- TASK STATEMENT:
In the listing below, a line holding "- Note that" and a line holding "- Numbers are" mark the range. Retype both exactly, with all lines between them.

----------

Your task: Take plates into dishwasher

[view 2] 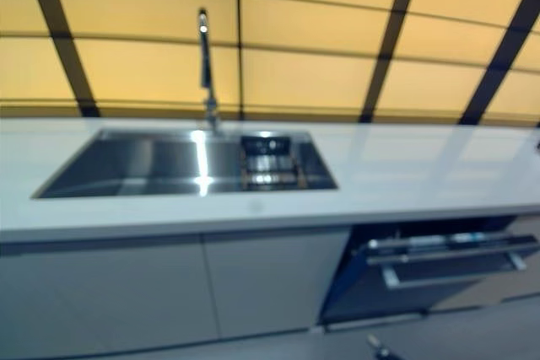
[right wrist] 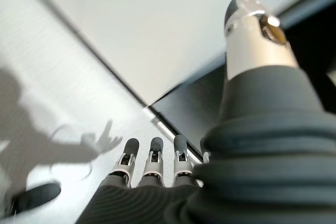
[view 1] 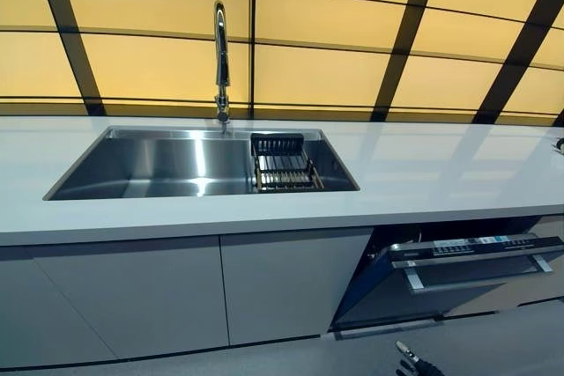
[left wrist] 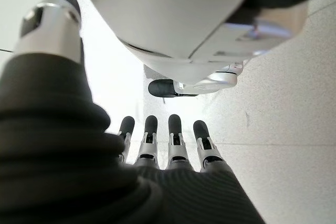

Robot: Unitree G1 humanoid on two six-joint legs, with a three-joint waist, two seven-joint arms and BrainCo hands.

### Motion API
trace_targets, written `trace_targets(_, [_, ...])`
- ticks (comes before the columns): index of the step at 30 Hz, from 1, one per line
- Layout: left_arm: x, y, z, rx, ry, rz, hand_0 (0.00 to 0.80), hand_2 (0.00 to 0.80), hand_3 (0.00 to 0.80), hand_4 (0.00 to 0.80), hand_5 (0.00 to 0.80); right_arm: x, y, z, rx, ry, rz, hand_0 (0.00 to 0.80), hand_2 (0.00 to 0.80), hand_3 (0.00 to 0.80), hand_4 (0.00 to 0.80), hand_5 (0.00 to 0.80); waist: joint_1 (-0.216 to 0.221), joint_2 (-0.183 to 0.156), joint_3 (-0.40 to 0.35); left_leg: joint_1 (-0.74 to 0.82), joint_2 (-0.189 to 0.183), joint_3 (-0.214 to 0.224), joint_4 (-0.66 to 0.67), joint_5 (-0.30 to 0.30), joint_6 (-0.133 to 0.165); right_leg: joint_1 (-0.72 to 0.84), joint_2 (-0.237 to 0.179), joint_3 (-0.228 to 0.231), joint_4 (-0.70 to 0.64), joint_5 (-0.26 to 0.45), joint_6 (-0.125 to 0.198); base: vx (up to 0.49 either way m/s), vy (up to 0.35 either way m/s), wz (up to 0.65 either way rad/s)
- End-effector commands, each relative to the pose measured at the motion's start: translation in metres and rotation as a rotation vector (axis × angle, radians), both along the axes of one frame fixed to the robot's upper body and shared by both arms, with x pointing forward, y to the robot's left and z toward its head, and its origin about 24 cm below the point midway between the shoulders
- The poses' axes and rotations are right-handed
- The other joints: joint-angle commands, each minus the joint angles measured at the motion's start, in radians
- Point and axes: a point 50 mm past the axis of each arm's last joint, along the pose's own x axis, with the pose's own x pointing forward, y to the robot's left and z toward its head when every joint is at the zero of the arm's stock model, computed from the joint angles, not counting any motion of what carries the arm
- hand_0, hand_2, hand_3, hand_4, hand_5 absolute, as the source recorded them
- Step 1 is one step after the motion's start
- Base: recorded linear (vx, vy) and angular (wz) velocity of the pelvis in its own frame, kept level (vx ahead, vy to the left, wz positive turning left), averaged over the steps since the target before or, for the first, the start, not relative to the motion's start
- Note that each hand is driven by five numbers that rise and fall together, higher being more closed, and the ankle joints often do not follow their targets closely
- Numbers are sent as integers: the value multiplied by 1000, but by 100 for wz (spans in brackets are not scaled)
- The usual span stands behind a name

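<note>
No plate shows in any view. The dishwasher (view 1: 467, 266) sits under the white counter at the lower right, its door tilted partly open with a silver handle bar. My right hand (right wrist: 152, 161) hangs low in front of it, fingers straight and empty; its fingertips show at the bottom of the left eye view (view 1: 412, 364). My left hand (left wrist: 157, 145) shows only in its wrist view, fingers straight and empty, hanging over the floor.
A steel sink (view 1: 159, 165) is set in the white counter (view 1: 423, 173), with a tall faucet (view 1: 221, 59) behind it and a dark drain rack (view 1: 282, 165) in its right end. Grey cabinet doors (view 1: 291, 283) stand left of the dishwasher.
</note>
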Motion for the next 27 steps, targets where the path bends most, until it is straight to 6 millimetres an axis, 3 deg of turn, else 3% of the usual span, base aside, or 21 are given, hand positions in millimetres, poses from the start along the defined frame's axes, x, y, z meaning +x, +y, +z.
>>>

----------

- SOLUTION TO THIS PROBLEM:
- Note that each hand is driven by five numbers that rise and fall together, higher being more closed, and the ankle joints often do not follow their targets closely
- Numbers are sent as integers: the value multiplied by 1000, but by 100 for wz (spans in brackets are not scaled)

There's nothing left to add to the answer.